Team 3: Object Detection and Topic Modeling (Objects&Topics) CS 5604 F2022
Files
TR Number
Date
Journal Title
Journal ISSN
Volume Title
Publisher
Abstract
The CS 5604: Information Storage and Retrieval class (Fall 2022), led by Dr. Edward Fox, has been assigned the task of designing and implementing a state-of-the-art information retrieval and analysis system that will support Electronic Theses & Dissertations (ETDs).
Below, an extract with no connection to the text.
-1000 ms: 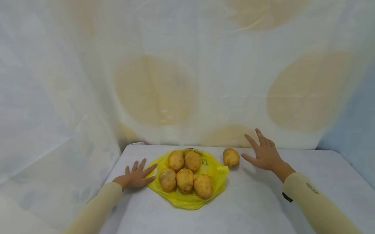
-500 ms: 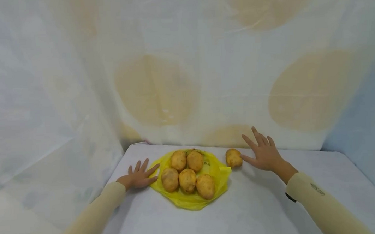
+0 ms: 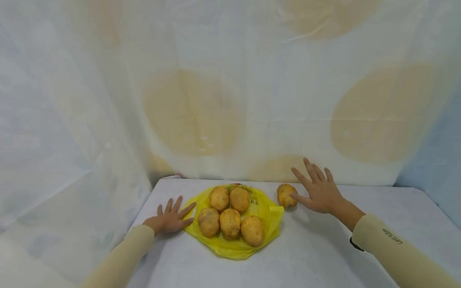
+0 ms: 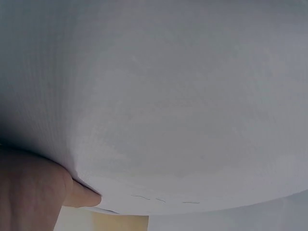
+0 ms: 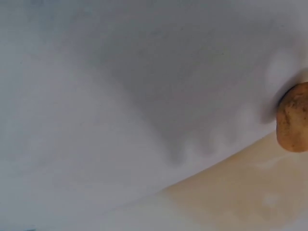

Given a large collection of ETDs, we want to run different kinds of learning algorithms to categorize them into logical groups, and by the end, be able to suggest to an end-user the documents which are strongly related to the one they are looking for. The overall goal for the project is to have a service that can upload, search, and retrieve ETDs with their derived digital objects, in a human-readable format. Specifically, our team is tasked with analyzing documents using object detection and topic models, with the final deliverable being the Experimenter web page for the derived objects and topics. The object detection team worked with Faster R-CNN and YOLOv7 models, and implemented post-processing rules for saving objects in a structured format. As the final deliverable for object detection, inference on 5k ETDs has been completed, and the refined objects have been saved to the Repository. The topic modeling team worked with clustering ETDs to 10, 25, 50, and 100 topics with different models (LDA, NeuralLDA, CTM, ProdLDA). As the final deliverable for topic modeling, we store the related topics and related documents for 5k ETDs in the Team 1 database, so that Team 2 could provide the related topic and documents on the documents page. By the end of the semester the team was able to deliver the Experimenter web page for the derived objects and topics, and the related objects and topics for 5k ETDs stored in the Team 1 database.